I want to add, that Incidents will not replace our support team. We're always eager to help you with any issues, no matter if there are any Incidents involved. Incidents are for those cases when there is a big chance the issue is not on our side, and you want to take care of it yourself to continue with your work faster.

Releases

We've had Releases - automated and manual deployment of your repositories to your own servers - for a year already and yet it's still in Beta. Here's an explanation for this - we weren't happy with the functionality or with the average time it took for Release to get deployed. Until now.

I've replaced a big chunk of Releases code with a simpler and more straightforward system, that works using a different principle. Let me explain. Before now, to deploy a Release we basically made an export of your repository on our server, then connected to your deployment server and just mirrored these two directories. It took a lot of time, because we had no way to know what had changed on your server, and even if you were deploying the change to a single file, we had to compare every single directory of your deployment directory with our local copy.

I must admit that it was my bad decision, back when I was developing the previous version of Releases. I won't defend it now, let's just say we all make bad judgements sometimes :)

Here's how new Releases work. We figure out what is the last revision deployed on your server, and we know what revision you want to deploy. We take all the changesets in between these revisions, and extrapolate exactly what we should update, add and delete from the server. Now you see why it will be much faster than the previous way.

There is one catch though

Subversion is not very bright. It thinks that when you move two directories, you actually delete old one and create new directory. It's more complicated than that, but basically it is true. Because of this, when we collect changesets to deploy on your server, we have to delete directories that were removed/renamed/moved in Subversion repository from your server. This is an important change from the previous Releases, when nothing was ever removed from your server, even if you wanted it to.

We discussed an option where we would only delete files from your server if you enabled a checkbox in your Release configuration, but we decided that it won't work. Just imagine what the deployment on your server would look like, if every source directory for any moved or renamed directory would just be left lying there forever. The tree would turn into a mess very fast.

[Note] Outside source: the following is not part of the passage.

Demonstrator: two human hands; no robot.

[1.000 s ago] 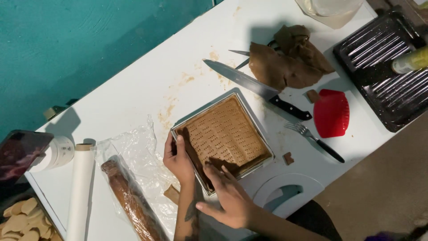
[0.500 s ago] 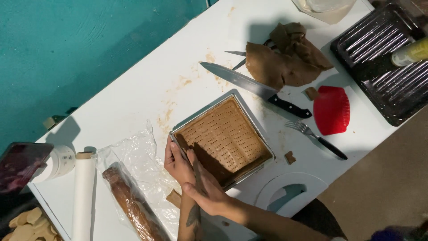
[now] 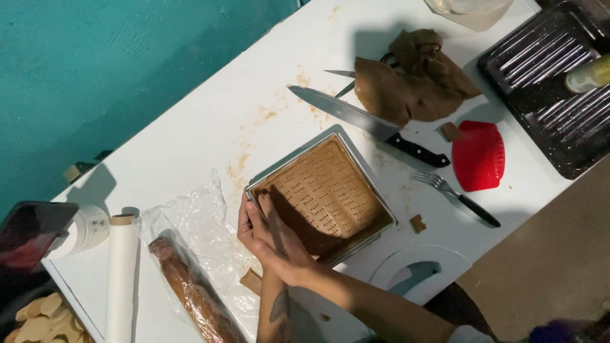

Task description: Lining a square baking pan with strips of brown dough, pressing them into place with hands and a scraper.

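Pressed flat, fingers extended, gripping nothing: both hands, left hand [image 3: 251,223] and right hand [image 3: 284,244], overlapping on smooth brown dotted dough [image 3: 324,190] inside square metal pan [image 3: 383,204], on white desk [image 3: 190,133].

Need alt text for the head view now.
Both hands, left hand and right hand, press at the near corner of a square tin lined with dotted dough on a white table; a knife lies beyond.

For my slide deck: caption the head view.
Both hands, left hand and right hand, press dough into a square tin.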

Anyway, we wanted to let everyone know about the change, so if anyone relies on the behavior that Releases do not delete files will have a chance to stop it.

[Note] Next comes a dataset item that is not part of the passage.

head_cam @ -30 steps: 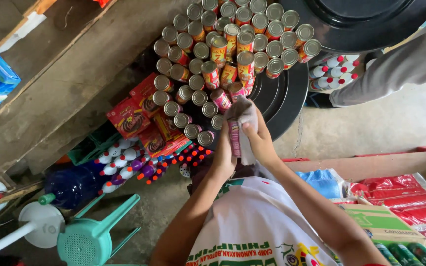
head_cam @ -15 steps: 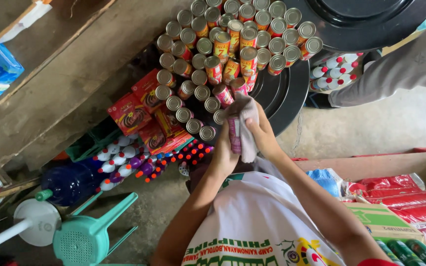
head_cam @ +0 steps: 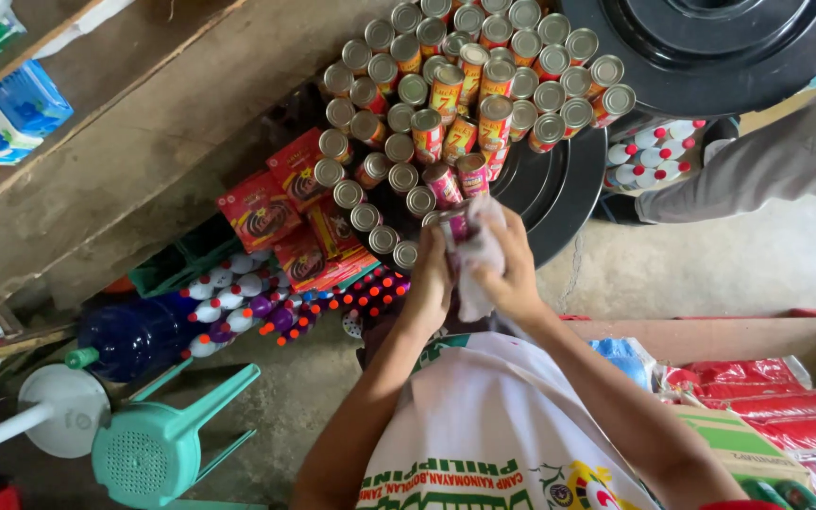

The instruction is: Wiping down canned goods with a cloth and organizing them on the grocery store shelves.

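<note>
Both hands sit slightly lower below can stack (head_cam: 469, 104); left hand (head_cam: 430, 276) steadies can (head_cam: 453, 225), clamped; right hand (head_cam: 514, 274) grips cloth (head_cam: 480, 255), wiping.

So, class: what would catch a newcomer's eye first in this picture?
A big stack of tin cans fills the top centre. Just below it, the left hand and right hand hold one can with a pale cloth. A teal plastic stool stands lower left.
</note>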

If new Releases cause problems for you or you have some bright ideas on how to solve the situation with moved directories, please contact us. If everything goes fine, in the next few weeks hopefully Beta tag from Releases will go away forever.

Other small, but important stuff

While working on Incidents, I've also put a lot of effort in making daemons that manage background tasks in Beanstalk, such as Releases, Imports, Caching work faster and more reliable. One of the things that was improved is Amazon S3 backups - we had some issues with it, and now they are resolved and we have reliable constant running incremental backups to S3, in addition to our various other backups. Your data is now safer than ever.

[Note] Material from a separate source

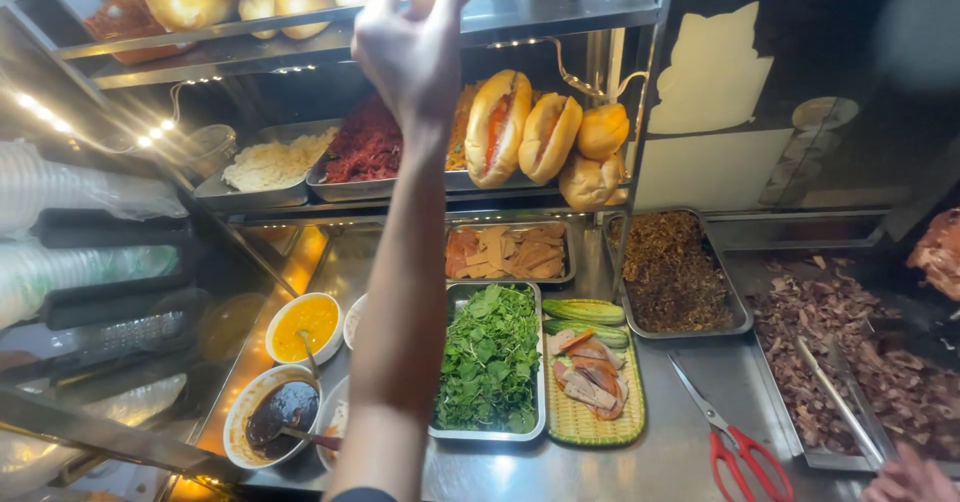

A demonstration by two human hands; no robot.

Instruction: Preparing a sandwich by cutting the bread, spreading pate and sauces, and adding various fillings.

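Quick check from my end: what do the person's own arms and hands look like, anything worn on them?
The left hand and its long forearm are bare: no glove, watch or ring shows. A dark sleeve edge shows only at the bottom of the picture, near the elbow. Of the right hand, only a small part shows at the lower right corner, bare too; its arm is out of view.

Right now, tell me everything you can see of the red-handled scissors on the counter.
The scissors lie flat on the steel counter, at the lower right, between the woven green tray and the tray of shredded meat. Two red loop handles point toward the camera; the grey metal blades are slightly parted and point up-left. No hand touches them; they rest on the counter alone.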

We've also had some noticeable hardware and infrastructure improvements, thanks to EngineYard.

Petyo and Ilya also put a lot of hard work into fixing old and new bugs, that were bugging our users, and they have plenty new stuff up their sleeves. Igor Balos, testing superman, made this release stable, and our design gurus Gilbert and Eugene, added style to the UI.

We won't be deploying all the upgrades at once though. Today we will deploy bugfixes, Incidents and Releases. Later this week we'll deploy infrastructure changes such as new slice for our daemons and another GFS storage partition for your repositories.

This turned out to be one lengthy post, but so is this Beanstalk upgrade. We sincerely hope you'll like it.

Please, let us know if you have any issues or comments.